Well, sir, if you never prescribe them, then chances are you never
learned how to help patients stop them. Many doctors and patients fail
to understand the difference between physical dependence and addiction.

A critical difference

An addict uses a drug to get high, becomes tolerant and needs
ever-increasing amounts to maintain that high. Patients taking
narcotics for pain don't get high; they get relief from their pain,
and when larger doses are needed, it is usually because their pain has
become more intense, as often happens in patients with advanced cancer
or degenerative diseases.

Physical dependence occurs in almost everyone who takes a narcotic for
two weeks or more. The body adapts to the presence of narcotics, so a
patient cannot go off them abruptly without suffering serious withdrawal.

I asked Schneider how to go off narcotics safely. She suggested
cutting back 10 milligrams every three days (the exact amount would
depend on the dose a patient is on). If at any point in the weaning
process my pain became more intense, I was to go back to the last
dose, wait a week, then try to resume the weaning.

As I neared the end, the cutback was 5 milligrams every three days.
Then the dose was down to nothing, and no withdrawal symptoms, either.
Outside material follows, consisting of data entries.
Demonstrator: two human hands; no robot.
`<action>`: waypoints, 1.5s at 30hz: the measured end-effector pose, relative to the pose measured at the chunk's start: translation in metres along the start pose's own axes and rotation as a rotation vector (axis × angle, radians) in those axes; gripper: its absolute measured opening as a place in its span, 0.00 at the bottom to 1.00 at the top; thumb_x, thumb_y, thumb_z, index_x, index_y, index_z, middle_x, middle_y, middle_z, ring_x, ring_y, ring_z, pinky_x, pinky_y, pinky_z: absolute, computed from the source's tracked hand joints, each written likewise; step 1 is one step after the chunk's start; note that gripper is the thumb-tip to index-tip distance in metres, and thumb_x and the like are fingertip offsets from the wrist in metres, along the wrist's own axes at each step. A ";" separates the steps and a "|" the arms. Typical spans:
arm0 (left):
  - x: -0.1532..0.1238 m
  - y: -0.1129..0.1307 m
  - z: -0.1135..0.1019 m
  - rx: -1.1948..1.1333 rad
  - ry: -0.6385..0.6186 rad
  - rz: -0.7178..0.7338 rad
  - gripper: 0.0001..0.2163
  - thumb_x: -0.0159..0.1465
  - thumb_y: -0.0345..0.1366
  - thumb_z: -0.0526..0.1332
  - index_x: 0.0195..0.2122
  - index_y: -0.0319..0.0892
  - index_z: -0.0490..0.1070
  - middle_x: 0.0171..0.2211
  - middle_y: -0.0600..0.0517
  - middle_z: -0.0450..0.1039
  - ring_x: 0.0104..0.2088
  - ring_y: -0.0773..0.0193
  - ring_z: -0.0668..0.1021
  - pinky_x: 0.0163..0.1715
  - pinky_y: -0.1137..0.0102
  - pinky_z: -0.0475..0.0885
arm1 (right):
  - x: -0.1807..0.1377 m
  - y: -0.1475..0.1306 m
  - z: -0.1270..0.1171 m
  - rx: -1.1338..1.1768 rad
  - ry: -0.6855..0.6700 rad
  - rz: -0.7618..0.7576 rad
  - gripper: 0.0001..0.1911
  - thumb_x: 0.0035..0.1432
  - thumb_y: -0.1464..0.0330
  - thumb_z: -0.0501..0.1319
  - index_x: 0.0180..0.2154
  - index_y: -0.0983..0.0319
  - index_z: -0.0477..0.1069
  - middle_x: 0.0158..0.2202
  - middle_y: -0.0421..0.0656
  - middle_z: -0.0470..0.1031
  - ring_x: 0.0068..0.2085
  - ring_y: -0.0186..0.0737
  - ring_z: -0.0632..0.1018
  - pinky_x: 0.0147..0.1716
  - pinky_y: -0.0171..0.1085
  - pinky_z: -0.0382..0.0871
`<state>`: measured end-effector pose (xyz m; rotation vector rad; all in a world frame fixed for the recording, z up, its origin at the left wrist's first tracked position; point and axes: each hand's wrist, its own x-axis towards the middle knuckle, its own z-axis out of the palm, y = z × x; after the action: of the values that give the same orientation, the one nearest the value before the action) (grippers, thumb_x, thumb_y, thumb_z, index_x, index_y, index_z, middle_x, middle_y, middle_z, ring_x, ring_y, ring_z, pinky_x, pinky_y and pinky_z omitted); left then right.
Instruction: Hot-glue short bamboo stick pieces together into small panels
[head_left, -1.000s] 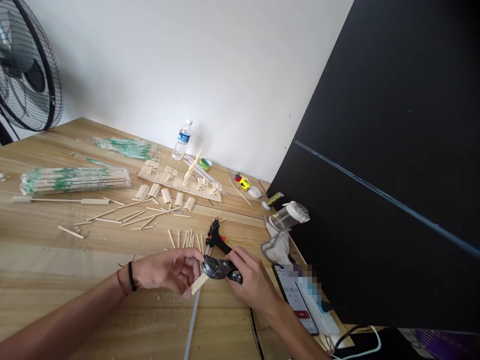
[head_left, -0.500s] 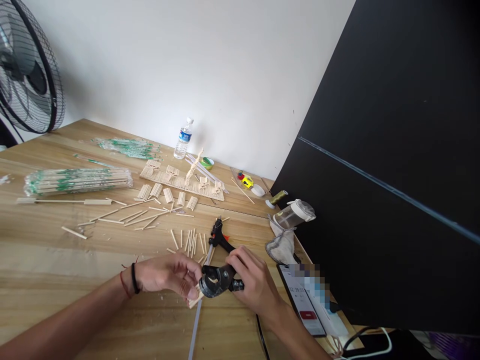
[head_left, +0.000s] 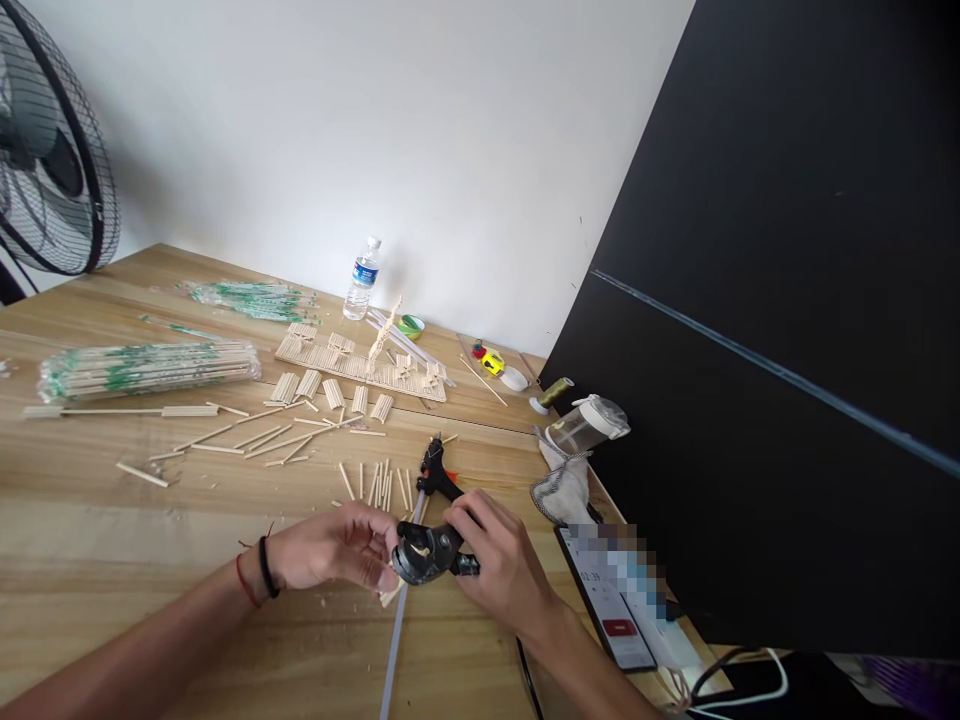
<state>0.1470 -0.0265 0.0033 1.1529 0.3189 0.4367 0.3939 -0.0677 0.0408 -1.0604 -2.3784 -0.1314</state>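
**At the near edge of the bench: two hands, one cutter, one short stick**

Near the front of the wooden bench (head_left: 112,520), the left hand (head_left: 337,545) pinches a short wooden stick (head_left: 390,596) between its fingertips, its grip closed on it; the right hand (head_left: 499,560) is clenched round the handles of a single black cutter (head_left: 421,550), whose head meets the stick right beside the left fingertips; most of the stick is hidden by the fingers and the cutter head, and only a pale end shows below them; whether the blades are fully closed is hard to make out. Two bands, one black and one red, sit on the left wrist (head_left: 259,570).

Just behind the hands lies one black glue gun (head_left: 435,475); one pale translucent rod (head_left: 396,640) runs from under the cutter to the bottom edge, where it is cut off; a scatter of short cut pieces (head_left: 379,482) lies beside the gun, too small to count surely. Farther back: one flat board of sticks (head_left: 352,362) with five small stick mats in front of it; two wrapped bundles of long sticks (head_left: 150,365); one water bottle (head_left: 362,280); one green tape roll (head_left: 410,325). To the right stand one clear jar (head_left: 585,425), one cloth (head_left: 562,490) and one phone (head_left: 607,600), its screen partly blurred; one fan (head_left: 45,170) is cut off by the left edge.
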 end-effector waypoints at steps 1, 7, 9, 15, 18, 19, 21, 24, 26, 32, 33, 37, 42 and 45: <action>0.000 0.000 0.000 0.002 0.005 -0.001 0.19 0.54 0.48 0.78 0.29 0.38 0.75 0.25 0.54 0.71 0.27 0.67 0.70 0.31 0.73 0.64 | 0.000 0.000 0.000 -0.004 -0.002 -0.003 0.09 0.52 0.79 0.57 0.34 0.60 0.67 0.33 0.45 0.71 0.33 0.45 0.72 0.30 0.40 0.65; 0.000 -0.002 -0.001 -0.011 -0.020 0.002 0.19 0.52 0.48 0.78 0.28 0.39 0.76 0.24 0.55 0.68 0.27 0.67 0.68 0.30 0.71 0.63 | 0.002 0.002 0.000 -0.043 -0.028 -0.032 0.07 0.54 0.77 0.57 0.32 0.59 0.68 0.31 0.43 0.69 0.31 0.43 0.71 0.28 0.39 0.63; 0.000 -0.002 -0.001 -0.031 -0.030 0.006 0.19 0.53 0.49 0.78 0.28 0.39 0.75 0.25 0.55 0.68 0.27 0.66 0.67 0.30 0.71 0.63 | 0.004 0.002 0.001 -0.058 -0.026 -0.040 0.06 0.58 0.76 0.58 0.32 0.59 0.68 0.30 0.43 0.69 0.30 0.43 0.71 0.28 0.39 0.63; -0.001 -0.001 -0.001 -0.047 -0.048 -0.005 0.21 0.53 0.53 0.77 0.31 0.39 0.78 0.25 0.52 0.72 0.27 0.64 0.70 0.32 0.69 0.63 | 0.011 0.004 0.005 -0.069 -0.002 -0.063 0.07 0.63 0.74 0.58 0.32 0.58 0.67 0.29 0.41 0.68 0.29 0.41 0.71 0.27 0.38 0.63; -0.002 0.000 -0.001 -0.056 -0.057 -0.012 0.22 0.53 0.54 0.77 0.30 0.39 0.78 0.25 0.51 0.75 0.27 0.63 0.72 0.33 0.68 0.64 | 0.013 0.006 0.007 -0.066 0.011 -0.066 0.08 0.64 0.73 0.58 0.31 0.58 0.66 0.29 0.41 0.67 0.28 0.41 0.70 0.27 0.37 0.63; -0.002 0.000 -0.001 -0.062 -0.057 -0.008 0.22 0.53 0.54 0.77 0.30 0.39 0.78 0.25 0.51 0.75 0.27 0.62 0.72 0.33 0.68 0.64 | 0.013 0.006 0.008 -0.065 0.015 -0.064 0.08 0.64 0.73 0.58 0.31 0.58 0.66 0.29 0.41 0.67 0.28 0.41 0.71 0.27 0.37 0.63; -0.003 0.000 -0.002 -0.081 -0.058 0.008 0.21 0.53 0.54 0.76 0.29 0.39 0.78 0.25 0.51 0.75 0.27 0.62 0.73 0.33 0.68 0.64 | 0.013 0.007 0.011 -0.063 0.023 -0.056 0.07 0.64 0.72 0.58 0.32 0.58 0.66 0.29 0.41 0.67 0.29 0.41 0.72 0.28 0.37 0.64; -0.002 -0.001 -0.003 -0.093 -0.061 0.030 0.20 0.55 0.52 0.76 0.30 0.39 0.77 0.26 0.50 0.76 0.28 0.61 0.74 0.34 0.68 0.65 | 0.013 0.006 0.015 -0.065 0.044 -0.037 0.08 0.65 0.72 0.59 0.32 0.58 0.66 0.28 0.40 0.68 0.28 0.40 0.72 0.27 0.37 0.63; -0.002 -0.001 -0.004 -0.081 -0.052 0.032 0.20 0.55 0.52 0.76 0.29 0.39 0.77 0.26 0.49 0.77 0.28 0.62 0.74 0.34 0.68 0.65 | 0.012 0.007 0.015 -0.067 0.064 -0.014 0.10 0.66 0.72 0.58 0.30 0.57 0.65 0.26 0.38 0.67 0.26 0.39 0.71 0.27 0.37 0.60; 0.001 0.001 -0.004 -0.036 0.066 0.070 0.20 0.57 0.52 0.75 0.30 0.39 0.75 0.27 0.52 0.74 0.28 0.64 0.73 0.34 0.69 0.67 | 0.019 0.033 -0.009 -0.115 0.102 0.229 0.14 0.68 0.65 0.59 0.28 0.56 0.63 0.23 0.38 0.69 0.23 0.38 0.70 0.27 0.37 0.61; 0.001 0.001 -0.004 -0.026 0.093 0.079 0.20 0.58 0.51 0.75 0.30 0.39 0.74 0.27 0.52 0.73 0.28 0.65 0.73 0.34 0.69 0.66 | 0.021 0.042 -0.015 -0.141 0.107 0.301 0.15 0.69 0.63 0.58 0.28 0.56 0.64 0.23 0.39 0.70 0.24 0.40 0.71 0.28 0.37 0.62; 0.005 -0.003 -0.007 0.027 0.213 0.122 0.20 0.60 0.49 0.74 0.28 0.40 0.68 0.26 0.56 0.68 0.28 0.67 0.69 0.32 0.71 0.62 | 0.028 0.084 -0.024 -0.232 0.019 0.564 0.17 0.72 0.57 0.55 0.33 0.58 0.71 0.29 0.46 0.79 0.33 0.47 0.79 0.33 0.39 0.65; 0.008 -0.012 -0.013 0.097 0.317 0.184 0.22 0.61 0.49 0.74 0.27 0.40 0.64 0.26 0.58 0.64 0.28 0.69 0.65 0.31 0.72 0.58 | 0.018 0.120 -0.007 -0.316 -0.224 0.793 0.17 0.71 0.56 0.58 0.38 0.60 0.78 0.36 0.51 0.84 0.39 0.52 0.83 0.35 0.40 0.66; 0.010 -0.016 -0.016 0.135 0.351 0.192 0.22 0.62 0.51 0.73 0.28 0.40 0.66 0.26 0.57 0.65 0.28 0.69 0.65 0.30 0.72 0.59 | 0.010 0.129 0.007 -0.347 -0.315 0.871 0.18 0.71 0.55 0.60 0.42 0.63 0.79 0.43 0.55 0.84 0.43 0.55 0.84 0.37 0.41 0.67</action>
<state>0.1508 -0.0137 -0.0176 1.2422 0.5513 0.8004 0.4777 0.0302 0.0245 -2.3213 -1.9513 -0.0591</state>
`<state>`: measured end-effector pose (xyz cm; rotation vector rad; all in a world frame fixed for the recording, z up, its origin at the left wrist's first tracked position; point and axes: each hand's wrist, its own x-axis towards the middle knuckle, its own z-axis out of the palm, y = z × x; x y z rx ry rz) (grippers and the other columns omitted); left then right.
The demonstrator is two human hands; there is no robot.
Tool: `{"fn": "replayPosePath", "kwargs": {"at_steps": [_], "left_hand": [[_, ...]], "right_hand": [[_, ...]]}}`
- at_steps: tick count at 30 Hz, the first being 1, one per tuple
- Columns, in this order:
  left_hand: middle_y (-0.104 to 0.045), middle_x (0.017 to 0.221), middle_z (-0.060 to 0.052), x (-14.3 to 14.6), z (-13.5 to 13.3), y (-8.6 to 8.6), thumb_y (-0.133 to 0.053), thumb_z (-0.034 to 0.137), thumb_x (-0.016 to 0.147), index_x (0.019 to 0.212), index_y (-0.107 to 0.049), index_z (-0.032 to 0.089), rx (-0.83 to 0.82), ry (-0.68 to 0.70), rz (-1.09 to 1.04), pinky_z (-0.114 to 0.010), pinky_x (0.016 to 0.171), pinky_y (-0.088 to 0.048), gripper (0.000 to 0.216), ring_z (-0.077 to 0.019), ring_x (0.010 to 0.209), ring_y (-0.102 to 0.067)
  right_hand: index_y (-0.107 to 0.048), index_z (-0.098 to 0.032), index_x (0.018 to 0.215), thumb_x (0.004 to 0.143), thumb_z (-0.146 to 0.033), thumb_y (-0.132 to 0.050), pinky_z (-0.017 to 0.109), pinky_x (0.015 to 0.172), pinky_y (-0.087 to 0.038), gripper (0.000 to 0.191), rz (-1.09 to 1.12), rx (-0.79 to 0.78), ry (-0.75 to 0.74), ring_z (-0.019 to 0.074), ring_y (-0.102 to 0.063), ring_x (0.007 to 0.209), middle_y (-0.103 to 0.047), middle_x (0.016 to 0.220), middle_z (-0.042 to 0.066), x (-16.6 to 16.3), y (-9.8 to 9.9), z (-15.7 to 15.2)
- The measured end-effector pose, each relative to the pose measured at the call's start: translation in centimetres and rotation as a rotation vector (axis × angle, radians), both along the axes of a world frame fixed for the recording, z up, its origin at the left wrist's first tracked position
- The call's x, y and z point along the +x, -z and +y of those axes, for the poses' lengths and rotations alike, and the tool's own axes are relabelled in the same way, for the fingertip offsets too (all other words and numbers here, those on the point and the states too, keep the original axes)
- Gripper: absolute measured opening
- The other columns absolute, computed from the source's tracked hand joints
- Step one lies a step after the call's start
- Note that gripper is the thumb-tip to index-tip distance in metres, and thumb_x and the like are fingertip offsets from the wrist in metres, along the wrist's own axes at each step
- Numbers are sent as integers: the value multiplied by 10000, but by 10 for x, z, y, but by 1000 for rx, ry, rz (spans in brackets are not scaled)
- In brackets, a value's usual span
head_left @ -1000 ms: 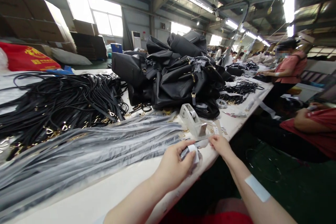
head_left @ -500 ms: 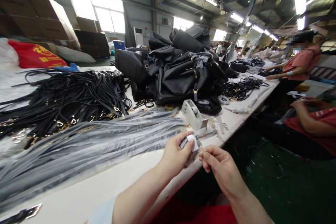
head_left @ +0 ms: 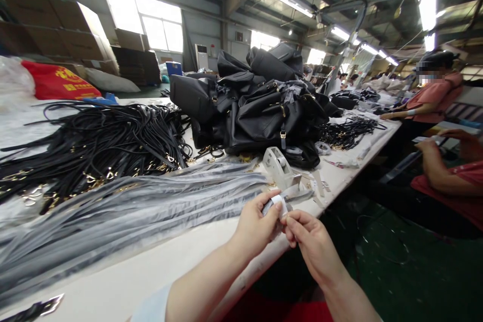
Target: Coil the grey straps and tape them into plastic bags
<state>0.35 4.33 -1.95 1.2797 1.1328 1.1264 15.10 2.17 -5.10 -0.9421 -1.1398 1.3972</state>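
Observation:
My left hand [head_left: 258, 221] is closed around a small plastic-wrapped bundle [head_left: 278, 203] with a white band across it, close to the table's front edge. What lies inside the wrap I cannot make out. Thumb and fingers of my right hand [head_left: 305, 231] are pinched together at the bundle's near right end; whatever they grip is too small to name. Just beyond the hands stands a white tape dispenser [head_left: 276, 165]. To the left, long straps in clear plastic sleeves [head_left: 151, 206] lie side by side across the table [head_left: 124, 261].
Black straps with gold clasps [head_left: 101, 136] are heaped at the left, behind the sleeved ones. Black bags [head_left: 252, 115] are piled mid-table. A belt buckle end [head_left: 51, 305] lies at the lower left. Two co-workers, one standing [head_left: 433, 95] and one seated [head_left: 449, 176], are at the right.
My right hand has come slightly left, closer to the bundle, and its fingertips now meet it. The view has shifted a little. At the right, the seated co-worker's hands have risen with a long strip.

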Motion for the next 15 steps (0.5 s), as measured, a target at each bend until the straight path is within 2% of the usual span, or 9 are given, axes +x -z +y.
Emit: {"fn": "replayPosePath", "kwargs": {"at_steps": [9,15], "left_hand": [[-743,961,-70,-1,-3,-9,-647,255,802,1142,-697,119,85,-45,63,-274,835,-512,370,-190,876,-673],[-746,988,-62,-6,-6,-12,-583,290,871,1142,-694,146,189,-59,95,-272,809,-522,327,-196,886,-683]], "right_hand": [[-658,-167,754,844,-450,-716,233,542,-339,303,-62,6,1,102,-437,548,-559,599,-24,1,2,-3],[-654,-160,717,803,-493,-736,240,559,-360,353,-113,-33,-34,107,-455,552,-598,626,-9,-3,-3,0]]}}
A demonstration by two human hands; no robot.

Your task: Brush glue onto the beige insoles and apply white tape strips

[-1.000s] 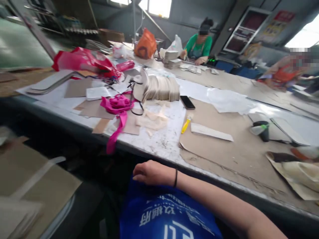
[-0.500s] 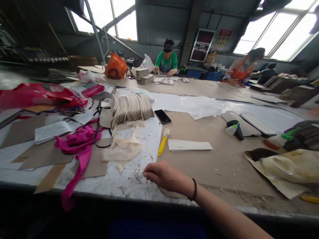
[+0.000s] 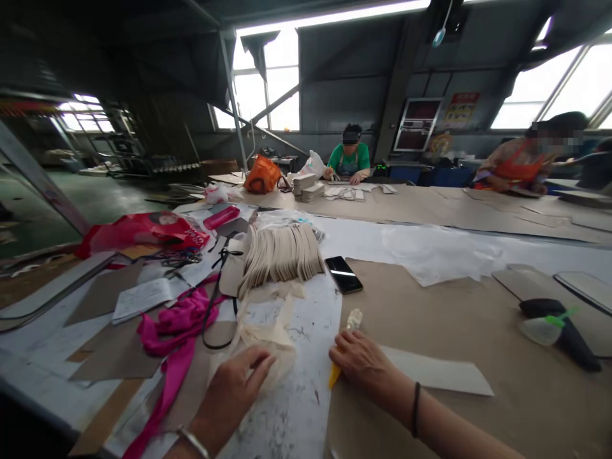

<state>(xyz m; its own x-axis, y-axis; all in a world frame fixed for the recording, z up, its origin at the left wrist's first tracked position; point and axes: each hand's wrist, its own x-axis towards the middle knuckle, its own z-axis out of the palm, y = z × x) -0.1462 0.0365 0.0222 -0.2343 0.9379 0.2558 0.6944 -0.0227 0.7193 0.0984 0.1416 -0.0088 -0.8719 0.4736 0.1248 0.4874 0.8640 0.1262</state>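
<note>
My right hand (image 3: pixel 362 361) lies over the yellow handle of a small brush (image 3: pixel 345 341) on the brown board, fingers curled on it; the brush's pale bristle end sticks out above the hand. A white strip of card (image 3: pixel 440 375) lies just right of that hand. My left hand (image 3: pixel 238 384) rests with its fingers on a crumpled cream cloth (image 3: pixel 268 338) on the white table surface. Behind the cloth stands a fanned stack of beige cut pieces (image 3: pixel 282 253), and a black phone (image 3: pixel 343 275) lies beside it.
A pink ribbon cloth (image 3: pixel 174 325), a red bag (image 3: pixel 143 231) and papers crowd the left. A squeeze bottle (image 3: pixel 542 329) lies on a black tool at the right. Two people work at the far side; an orange bag (image 3: pixel 262 174) sits there.
The view rose from my lap to the table. My right hand moved forward onto the brush, and my left hand came into view on the cream cloth.
</note>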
Having heard only about those who, like Betty Ford, got hooked on
painkillers, many patients are afraid of becoming addicted if
narcotics are prescribed. But it is the rare patient who becomes
addicted, and it is nearly always someone with a history of addiction,
typically to alcohol.

Even with dying patients, the families and physicians often shy away
from narcotics for fear of addiction, as if it mattered whether
someone near the end of life - in desperate pain or extreme agitation
- - became addicted to the morphine that could provide almost instant
relief.

Proper pain management for dying patients can facilitate important
communication between patients and their loved ones and provide what
most people would call "a good death."

"Pain is a common symptom in patients nearing the end of life," with
up to "77 percent of patients suffering unrelieved, pronounced pain
during the last year of life," Dr. Timothy J. Moynihan wrote in Mayo
Clinic Proceedings in 2003.

In their current article, Quill of the University of Rochester School
of Medicine and Meier of Mount Sinai School of Medicine stated,
"Allowing DEA agents, trained only to combat criminal substance abuse
and diversion, to dictate to physicians what constitutes acceptable
medical practice for seriously ill and dying persons" may make doctors
increasingly reluctant to prescribe needed medications and "end up
abandoning patients and their families in their moment of greatest
need."

Jane Brody is a New York Times columnist.